Me estremezco, sorprendida por lo mucho que deseo saber qué cosas pretende hacer conmigo. Noto mis pezones duros bajo la camiseta. Mi sexo palpita entre mis piernas. «Creo que le gustarán». Sí, yo también lo creo. Eso suponiendo que lleguemos tan lejos. Suponiendo que no rompa el trato cuando me vea desnuda.

Cierro los ojos y deseo que las cosas fueran diferentes. Deseo que yo fuera distinta.

—Atrévase, Nikki —me dice con voz susurrante—. Déjeme enseñarle lo lejos que puedo llevarla.

Contengo la respiración un momento y después exhalo lentamente mientras recuerdo nuestro juego en la limusina.

—Sí, señor —contesto al fin.

Lo oigo dar un respingo. Lo he sorprendido y eso me gusta.

—Buena chica —dice y añade—: Dios mío, la deseo ahora mismo.

«Y yo también».

—En la primera sesión, señor Stark —respondo, pero el tono de mi voz me delata.

—Desde luego, señorita Fairchild. Mañana por la noche enviaré un coche a buscarla. Le avisaré cuando esté a punto de llegar. Esta noche quédese en casa y relájese. La quiero descansada. Ah, y abra la puerta. Hay algo para usted en la entrada.

«¿En la entrada?»

—Dulces sueños, señorita Fairchild —me dice y cuelga sin darme tiempo a preguntar de qué se trata.

Salgo corriendo del dormitorio y paso ante Jamie, que sigue dormitando en el sofá.
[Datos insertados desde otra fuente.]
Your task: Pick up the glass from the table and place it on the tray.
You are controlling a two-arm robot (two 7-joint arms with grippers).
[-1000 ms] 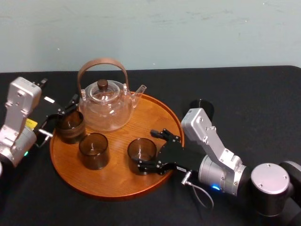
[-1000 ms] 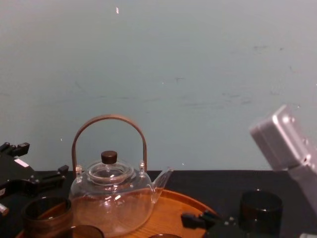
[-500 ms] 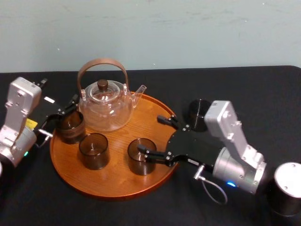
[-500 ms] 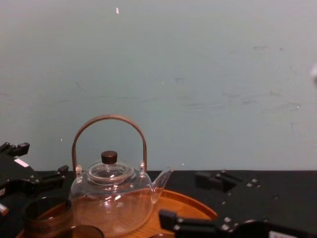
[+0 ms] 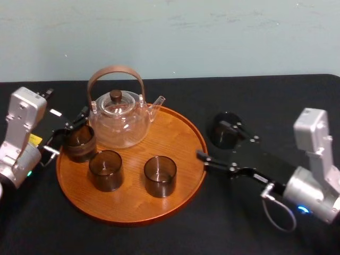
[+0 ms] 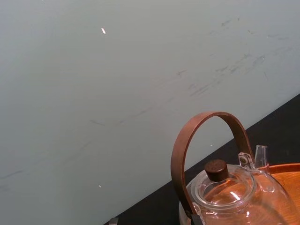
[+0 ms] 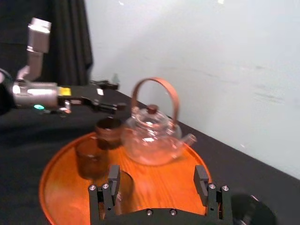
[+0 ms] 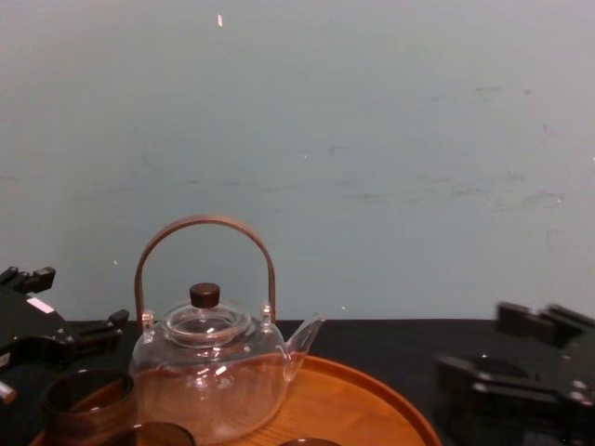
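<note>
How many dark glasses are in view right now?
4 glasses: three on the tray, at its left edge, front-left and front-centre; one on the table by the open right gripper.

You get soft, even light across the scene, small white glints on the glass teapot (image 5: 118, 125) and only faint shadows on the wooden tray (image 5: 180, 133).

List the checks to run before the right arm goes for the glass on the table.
1. Right end effector open and empty: ok.
2. Glass upright on the table, right of the tray: ok.
3. Bare tray space near its right rim: ok.
4. Teapot stands apart from that space: ok.
5. Left end effector at the tray's left edge, off the right arm's path: ok.
</note>
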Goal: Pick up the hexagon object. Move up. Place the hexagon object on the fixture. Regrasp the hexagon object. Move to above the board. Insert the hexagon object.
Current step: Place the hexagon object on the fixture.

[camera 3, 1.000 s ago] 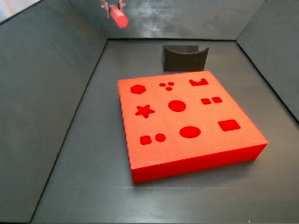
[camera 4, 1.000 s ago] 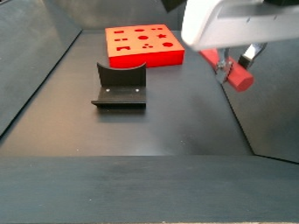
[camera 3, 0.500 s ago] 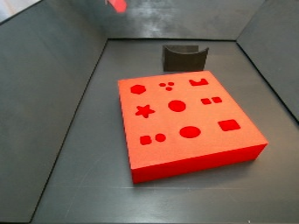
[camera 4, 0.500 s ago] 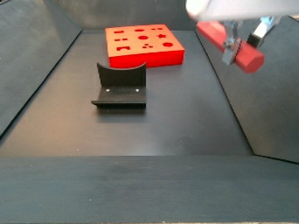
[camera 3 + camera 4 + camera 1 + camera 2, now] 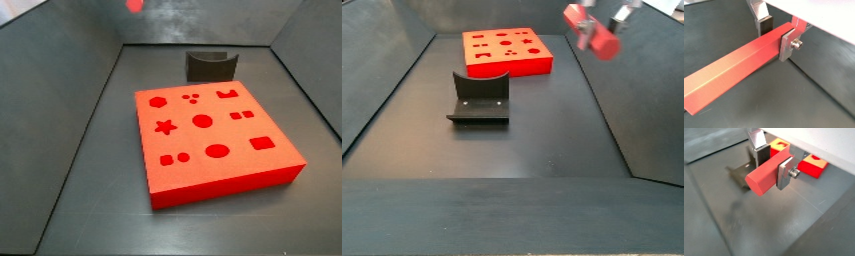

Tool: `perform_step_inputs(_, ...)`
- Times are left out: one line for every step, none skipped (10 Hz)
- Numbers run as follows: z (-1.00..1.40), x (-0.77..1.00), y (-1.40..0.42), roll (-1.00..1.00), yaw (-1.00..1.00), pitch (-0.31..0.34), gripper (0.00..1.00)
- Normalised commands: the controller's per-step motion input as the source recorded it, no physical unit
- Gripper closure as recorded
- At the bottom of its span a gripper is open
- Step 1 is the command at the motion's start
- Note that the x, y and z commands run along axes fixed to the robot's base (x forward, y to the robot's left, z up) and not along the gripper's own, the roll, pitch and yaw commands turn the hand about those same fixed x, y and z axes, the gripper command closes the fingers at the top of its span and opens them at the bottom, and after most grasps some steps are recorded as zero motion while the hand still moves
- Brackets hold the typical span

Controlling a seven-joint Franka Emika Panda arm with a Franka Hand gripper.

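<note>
Red and smooth, the hexagon object (image 5: 741, 65) is a long, slim bar with flat sides, and it hangs high in the air, well above the dark counter (image 5: 516, 150). The gripper (image 5: 776, 34) has its jaws squeezed shut on the bar, one silver finger on each side. The grip looks to be near one end, so most of the bar sticks out past the fingers. That long free part could tip or slip if the arm moves fast or bumps something. The fixture (image 5: 478, 98) is a small dark block with a curved dip in its top. If the bar comes down crooked, it could miss the dip and roll off onto the counter. It could also knock the board (image 5: 211, 140), which sits near the fixture.
</note>
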Motion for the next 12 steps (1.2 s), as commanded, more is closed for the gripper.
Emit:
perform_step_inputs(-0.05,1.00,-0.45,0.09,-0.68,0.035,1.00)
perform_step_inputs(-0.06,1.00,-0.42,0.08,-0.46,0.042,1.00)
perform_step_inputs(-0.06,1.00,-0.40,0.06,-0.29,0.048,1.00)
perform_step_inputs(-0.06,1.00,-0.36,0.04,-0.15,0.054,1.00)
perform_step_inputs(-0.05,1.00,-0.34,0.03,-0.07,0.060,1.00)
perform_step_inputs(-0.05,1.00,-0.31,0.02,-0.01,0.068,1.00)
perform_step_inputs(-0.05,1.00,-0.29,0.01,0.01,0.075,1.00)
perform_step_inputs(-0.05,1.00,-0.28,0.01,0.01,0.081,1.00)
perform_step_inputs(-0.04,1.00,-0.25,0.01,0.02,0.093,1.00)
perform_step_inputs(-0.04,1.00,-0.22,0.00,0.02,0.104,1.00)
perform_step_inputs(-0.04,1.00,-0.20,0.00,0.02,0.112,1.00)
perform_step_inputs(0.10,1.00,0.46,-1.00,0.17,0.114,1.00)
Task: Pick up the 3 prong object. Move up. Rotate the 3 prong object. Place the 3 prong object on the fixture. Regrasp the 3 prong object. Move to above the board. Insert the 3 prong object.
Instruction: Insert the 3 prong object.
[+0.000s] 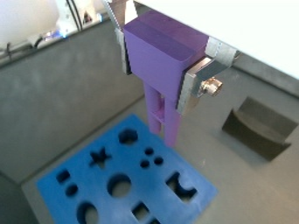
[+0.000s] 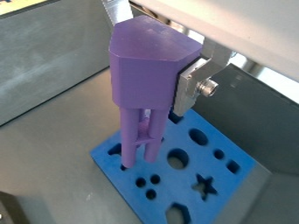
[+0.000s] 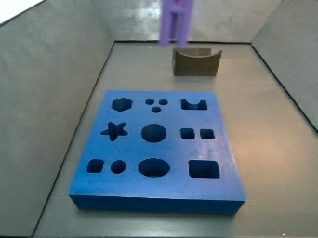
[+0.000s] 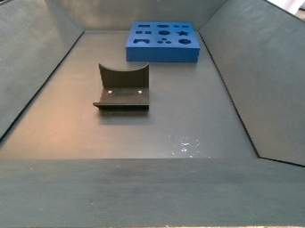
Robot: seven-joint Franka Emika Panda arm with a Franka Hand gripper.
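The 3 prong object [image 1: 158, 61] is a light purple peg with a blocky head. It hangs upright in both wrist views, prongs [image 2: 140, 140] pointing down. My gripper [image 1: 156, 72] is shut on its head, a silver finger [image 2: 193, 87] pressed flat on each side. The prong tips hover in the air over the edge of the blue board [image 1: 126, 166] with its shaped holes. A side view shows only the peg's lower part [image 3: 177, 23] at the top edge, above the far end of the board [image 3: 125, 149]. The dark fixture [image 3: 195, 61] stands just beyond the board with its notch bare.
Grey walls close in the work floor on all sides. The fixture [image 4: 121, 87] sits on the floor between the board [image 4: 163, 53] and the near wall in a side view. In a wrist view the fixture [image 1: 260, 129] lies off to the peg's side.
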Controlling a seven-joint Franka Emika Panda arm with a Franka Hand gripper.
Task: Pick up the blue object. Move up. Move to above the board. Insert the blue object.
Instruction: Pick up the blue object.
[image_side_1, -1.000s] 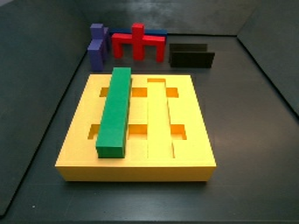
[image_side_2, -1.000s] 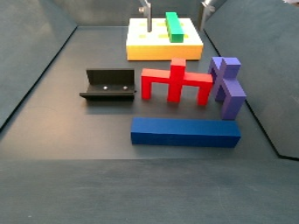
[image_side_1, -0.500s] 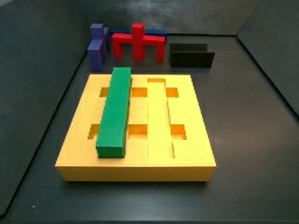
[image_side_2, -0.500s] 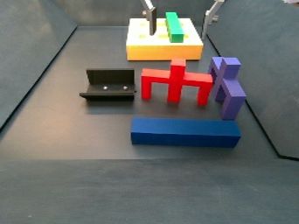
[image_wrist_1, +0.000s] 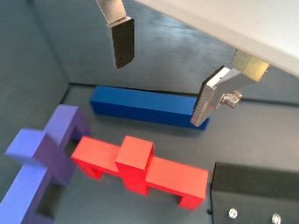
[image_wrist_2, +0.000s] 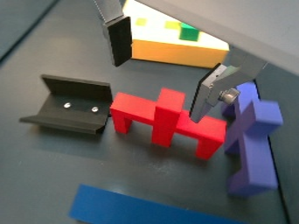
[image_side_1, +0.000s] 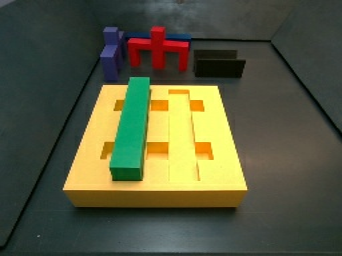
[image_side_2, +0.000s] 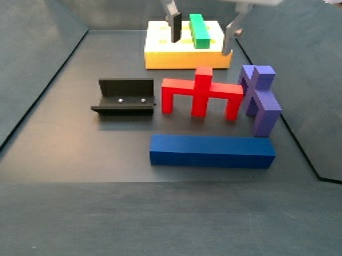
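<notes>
Gripper (image_wrist_1: 163, 74) hangs in the air with fingers spread, nothing between them. Blue object (image_side_2: 211, 150) lies flat on the floor, in front of the red pronged piece (image_side_2: 203, 95) and well apart from the board (image_side_1: 156, 140). Green bar (image_side_1: 130, 127) already sits in a board groove. Risks: on descent a finger may clip the red piece or purple piece (image_side_2: 261, 98) just beside; an off-centre grasp may tilt the long bar.

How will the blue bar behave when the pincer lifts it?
The blue bar looks like rigid plastic, so it probably won't flex. It lies flat on a long face, so it shouldn't roll; gripped off-centre, it may tilt. The open pincer hangs high, empty, clear of it.
</notes>
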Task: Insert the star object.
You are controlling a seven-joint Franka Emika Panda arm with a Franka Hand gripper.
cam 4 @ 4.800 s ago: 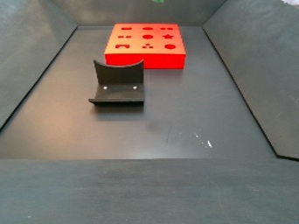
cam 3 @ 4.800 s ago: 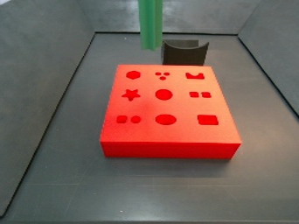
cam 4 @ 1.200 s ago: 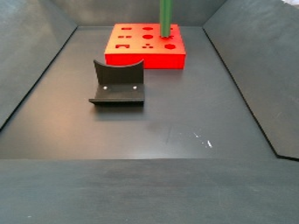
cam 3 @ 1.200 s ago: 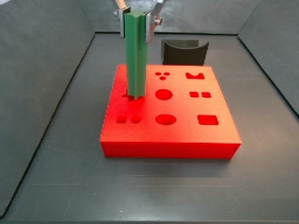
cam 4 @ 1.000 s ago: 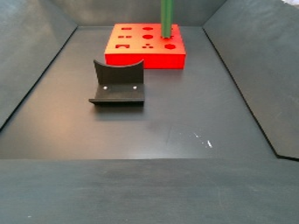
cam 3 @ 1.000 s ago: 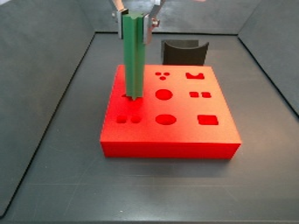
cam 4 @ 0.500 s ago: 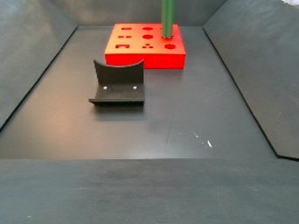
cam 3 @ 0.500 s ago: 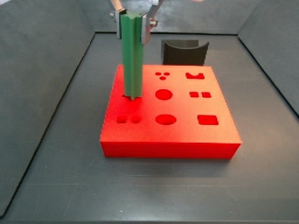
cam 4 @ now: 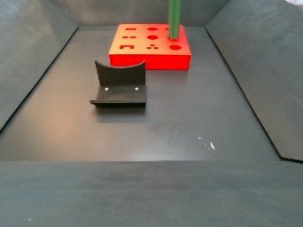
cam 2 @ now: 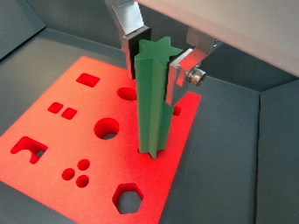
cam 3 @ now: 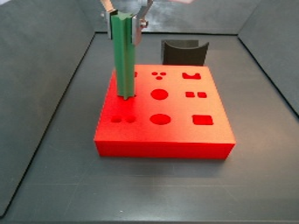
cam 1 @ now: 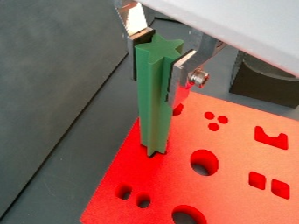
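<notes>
The star object (cam 2: 153, 96) looks like matt green plastic with ridged sides. The gripper (cam 2: 153, 45), at its upper end, has flat fingers (cam 2: 125, 19) of shiny silver metal. The red block (cam 3: 163, 118) is smooth with a slight gloss. The fixture (cam 4: 120, 83) is dark and matt. The floor (cam 4: 154, 133) is dull grey.

You have the rod (cam 3: 122, 57) standing upright on the block (cam 3: 163, 131), its lower end at the star hole, with the gripper (cam 3: 126, 12) clamped on its top. The fixture (cam 4: 120, 85) stands apart from the block on the bench (cam 4: 178, 142).
</notes>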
Abro la puerta y encuentro una caja pequeña envuelta en papel plateado.

No espero siquiera a llevarla al apartamento. Rasgo el papel y levanto la tapa. Dentro hay una preciosa tobillera de diamantes y esmeraldas montados en platino y unidos por una fina cadena. La joya centellea en mi mano. No pesa nada.

En el fondo de la caja hay una nota manuscrita. «Por nuestra semana. Póngaselo. D. S.»

«¿Nuestra semana?»

Está claro que acaba de escribirlo. Sin duda estaba aquí, delante de mi apartamento.

La idea me provoca un escalofrío. Abro el cierre y me pongo la tobillera. Luego me incorporo y miro hacia la calle con aire desafiante.

Veo un coche, rojo y deportivo, obviamente caro. No puedo ver a través de los cristales tintados, pero no importa. Estoy convencida de que es Damien.

Lo observo mientras lo desafío en silencio a que venga hasta mí, aunque también puede que lo suplique. Sinceramente, no lo sé. Sin embargo la puerta del deportivo no se abre. El coche no se mueve.

Nuestro tiempo ha empezado.

Al final no aguanto más. Doy media vuelta y regreso al apartamento. Cierro la puerta y me apoyo contra ella sintiéndome ardiente y nerviosa. No obstante sonrío: Damien Stark me espera ahí fuera.